_Task instructions_
Output, word for word, the lines of this listing that fall between the line with "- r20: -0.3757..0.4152" and the line with "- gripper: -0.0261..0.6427", counting both of those lines, and no others.

_Information shown_
■ ■ ■
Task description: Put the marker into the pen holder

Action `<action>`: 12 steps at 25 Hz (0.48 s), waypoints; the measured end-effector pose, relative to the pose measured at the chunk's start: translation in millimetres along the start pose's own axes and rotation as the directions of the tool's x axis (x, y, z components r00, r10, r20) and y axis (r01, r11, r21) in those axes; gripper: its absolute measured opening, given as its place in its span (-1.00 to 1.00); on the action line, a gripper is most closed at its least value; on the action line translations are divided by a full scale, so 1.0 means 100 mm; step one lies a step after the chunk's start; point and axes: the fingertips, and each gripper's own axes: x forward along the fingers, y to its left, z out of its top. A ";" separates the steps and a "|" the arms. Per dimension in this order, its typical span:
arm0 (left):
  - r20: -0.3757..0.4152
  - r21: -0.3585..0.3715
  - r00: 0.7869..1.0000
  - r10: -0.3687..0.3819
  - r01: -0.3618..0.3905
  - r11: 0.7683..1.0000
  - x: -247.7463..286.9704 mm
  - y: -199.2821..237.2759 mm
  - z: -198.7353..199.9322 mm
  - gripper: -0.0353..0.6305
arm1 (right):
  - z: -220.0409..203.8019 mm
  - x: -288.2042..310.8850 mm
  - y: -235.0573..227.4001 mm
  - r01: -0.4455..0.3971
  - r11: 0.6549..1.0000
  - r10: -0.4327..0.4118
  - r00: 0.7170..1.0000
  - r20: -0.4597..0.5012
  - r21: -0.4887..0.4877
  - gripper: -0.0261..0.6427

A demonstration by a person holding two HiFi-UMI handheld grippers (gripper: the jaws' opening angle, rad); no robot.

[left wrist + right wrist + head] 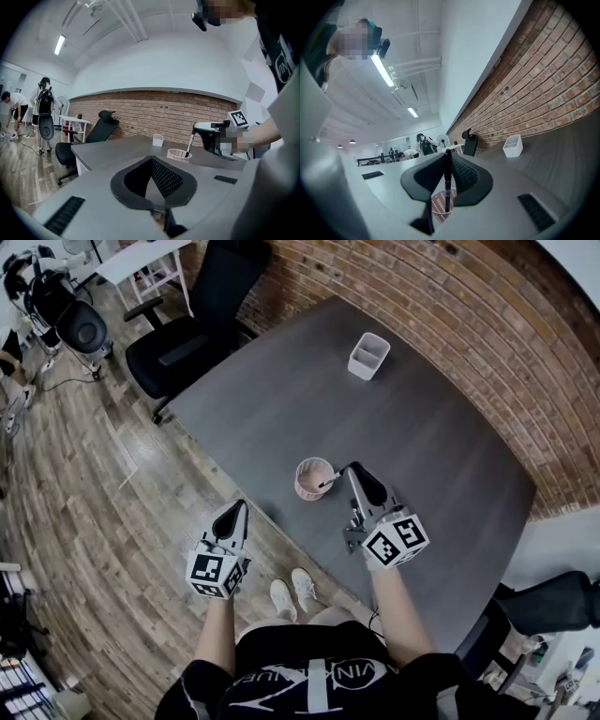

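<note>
A pink mesh pen holder (312,479) stands near the front edge of the grey table (422,446). My right gripper (349,471) is shut on a black marker (330,483), which slants down with its lower end at the holder's right rim. In the right gripper view the marker (447,180) hangs upright between the jaws of the right gripper (447,155), its tip over the holder (438,206). My left gripper (236,512) is shut and empty, off the table's front edge over the floor. The left gripper view looks past the left gripper (152,161) to the holder (179,154) and marker (190,142).
A white rectangular container (368,355) sits at the table's far side. A black office chair (187,329) stands at the far left corner, and a brick wall (450,324) runs along the table's far right. People and equipment are in the room's far left.
</note>
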 end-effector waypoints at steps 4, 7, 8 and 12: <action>-0.015 -0.004 1.000 0.005 -0.005 1.000 0.07 0.00 -0.08 -0.85 | -0.18 0.09 -0.04 -0.022 1.000 0.022 0.999 -0.040 0.001 -0.74; -0.033 -0.008 0.999 0.008 -0.009 1.000 0.10 -0.01 -0.17 -0.85 | -0.32 0.15 -0.04 -0.042 0.999 0.042 0.997 -0.071 -0.008 -0.74; -0.038 -0.012 0.999 0.011 -0.011 1.000 0.10 -0.01 -0.20 -0.85 | -0.37 0.17 -0.04 -0.047 0.999 0.046 0.995 -0.084 -0.013 -0.74; -0.053 -0.021 0.998 0.024 -0.025 0.999 0.08 0.05 -0.29 -0.85 | -0.56 0.26 -0.03 -0.061 0.998 0.060 0.991 -0.119 -0.003 -0.74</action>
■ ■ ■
_Result for this task_
  - r20: -0.3757..0.4152
  - r21: -0.3585..0.3715
  - r00: 0.7869..1.0000
  - r10: -0.3687..0.3819
  - r01: -0.3618..0.3905
  - r11: 0.7683..1.0000
  - x: -247.7463..286.9704 mm
  - y: -199.2821..237.2759 mm
  - z: -198.7353..199.9322 mm
  - gripper: -0.0353..0.6305
arm1 (right):
  - z: -220.0409..203.8019 mm
  - x: -288.2042..310.8850 mm
  - y: -235.0573..227.4001 mm
  - r01: -0.4455..0.3971
  - r11: 0.6549..1.0000
  - r10: -0.4327..0.4118
  - r00: 0.7170..1.0000
  - r20: -0.4597..0.5012
  - r21: -0.4887..0.4877
  - gripper: -0.0261..0.6427

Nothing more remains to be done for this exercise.